Потом был Крым. Рай на земле, пропитанный солнцем на всю глубину плодородной почвы, уставленной ровными рядами виноградников, пронизанный искрящейся водой сияющих рек. Амет, распахнувший руки навстречу солнцу, вдохновенно читал что-то напевное на гортанном и непонятном языке Крыма – его слушали с восхищением и ощущением счастья. Море, золотой песок берега, ветер, обдувающий нависающие над берегом обрывистые холмы, объект «Утес», выдающийся в море широким тупоконечным языком, полеты с утра до вечера и вечером ждущие в освещенных изнутри белых домиках жены, дети, перекликающиеся под окнами, и для холостых – горячие, так же пропитанные крымским солнцем девушки юга. Подавальщицы, связистки, укладчицы парашютов, зенитчицы, прачки и библиотекарши, медсестры лазарета и оружейницы, запертые на не таком уж большом куске граничащей с морем суши, затянутые в военную форму, истосковавшиеся за военные годы по нормальной, красивой жизни, по веселым и сильным мужчинам – с ревом проносящимся над головой в плотном строю как будто стянутых единой лентой боевых машин, крутящим над кромкой горизонта безумную карусель истребительного боя, плетущимся от своих остывающих самолетов в расстегнутых на груди гимнастерках. Крымская ночь! Не родился еще, наверное, такой писатель, который мог бы достаточно похоже описать ее на русском языке. Амет, наверное, мог – но, начиная выражать свои чувства вслух, волновался, сбивался в словах, пытаясь перевести свою душу на русский, и замолкал под смех рассевшихся вокруг святящегося алого пятна угасающего костра пар.
Короткие росчерки метеоров, похожих оттенками на осенние листья, пронзали небо, усыпанное огромными звездами. Ночные полеты происходили раз примерно в три дня, давая время для любви и для счастья.

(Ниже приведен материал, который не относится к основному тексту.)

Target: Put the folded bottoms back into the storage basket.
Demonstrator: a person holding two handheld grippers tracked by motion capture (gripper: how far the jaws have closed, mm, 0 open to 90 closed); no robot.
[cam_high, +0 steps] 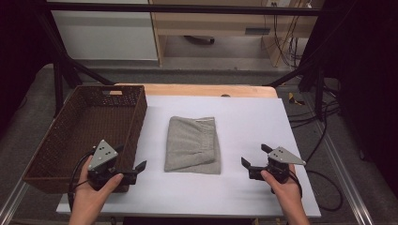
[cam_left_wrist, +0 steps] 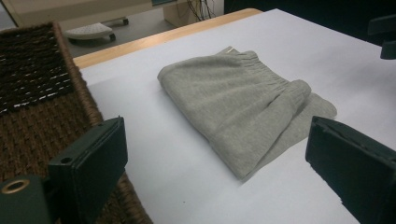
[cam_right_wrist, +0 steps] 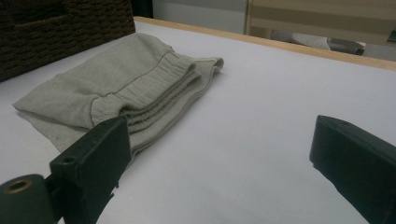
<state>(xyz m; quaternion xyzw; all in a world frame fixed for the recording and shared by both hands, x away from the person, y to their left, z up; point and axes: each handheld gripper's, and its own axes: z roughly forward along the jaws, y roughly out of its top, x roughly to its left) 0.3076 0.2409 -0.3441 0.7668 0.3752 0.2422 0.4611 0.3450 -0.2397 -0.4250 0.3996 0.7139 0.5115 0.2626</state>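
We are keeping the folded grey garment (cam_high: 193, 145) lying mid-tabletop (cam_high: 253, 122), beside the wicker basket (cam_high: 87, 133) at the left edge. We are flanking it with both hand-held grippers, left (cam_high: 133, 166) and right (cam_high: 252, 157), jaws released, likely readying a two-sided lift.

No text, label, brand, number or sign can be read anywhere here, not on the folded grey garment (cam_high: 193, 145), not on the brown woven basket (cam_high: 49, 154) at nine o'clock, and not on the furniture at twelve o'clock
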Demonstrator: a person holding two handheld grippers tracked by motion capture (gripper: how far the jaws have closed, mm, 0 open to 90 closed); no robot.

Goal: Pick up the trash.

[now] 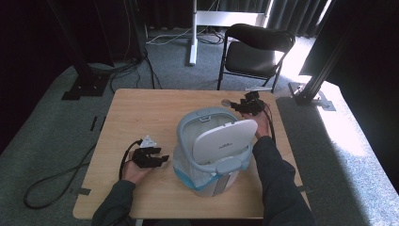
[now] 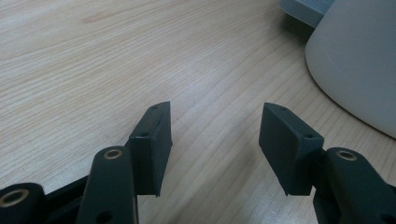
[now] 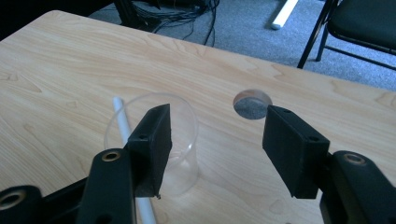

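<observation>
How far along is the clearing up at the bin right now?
Done: the bin has a liner and its lid is up. In hand: the right gripper hangs open over a clear cup with a white straw. Left: gripping the cup and binning it. The left gripper is open.

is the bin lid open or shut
Open: the white lid is tilted up off the grey rim of the bin, above the liner bag.

Dark grey-green long sleeves (image 1: 277,183) cover both forearms. Each matte black two-jaw gripper (image 2: 215,140) has flat rectangular pads with small screw holes and brass-ringed pivots. A black cable (image 1: 56,181) trails away.
</observation>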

– Олег, Олежек мой… – шептала в темноте задыхающемуся старлею коротко стриженная девчонка, на счету которой было несколько человеческих жизней – взятых в сорок первом, когда немцы пытались накрыть флот, и в сорок втором, когда они его чуть не прикончили, почти полностью выбив всю авиацию и оставив зенитчиков единственной силой, противостоявшей их господству в воздухе.
Господи, как им обоим хотелось жить! Как хотелось просто жить, не боясь возвращения к отодвинувшейся на время смерти, просто любить друг друга, иметь ребенка, жить в этих чистых белых домиках в ста метрах от кромки обрыва, слушать ночами, как тихое шуршание прибоя шевелит камни у берега. Зенитчице было двадцать два года, старлею – двадцать один. На двоих у них было почти пять полных лет войны. Обоим было по семнадцать-восемнадцать, когда страшный день двадцать второго июня разрубил всю нормальную, юную жизнь на две неравные половины: до – и после. У нее была школа, выпускная ночь с вином и поцелуями, и почти сразу, как будто вынырнув из разноцветного сна, – тугие маховики зенитного орудия, натирающая шею тяжелая каска и стонущий вой падающих на корабли в гавани бомб. У него – один последний год школы, где преподавала мать, карта на стене с устремляющимися друг навстречу другу стрелами, модель МИГа на полке, брат, посмотревший перед уходом так, будто все уже знал наперед. А потом снова школа, азиатские степи, качающиеся носилки, которые они бегом, задыхаясь, волокут к рухнувшему истребителю, из которого уже поднимается первый, робкий еще дым. Оглушительно пахнет бензином, и потом опять небо – облака распахивают себя, как ласковые руки этой девушки, и хочется петь, хочется стонать от ощущения чуда!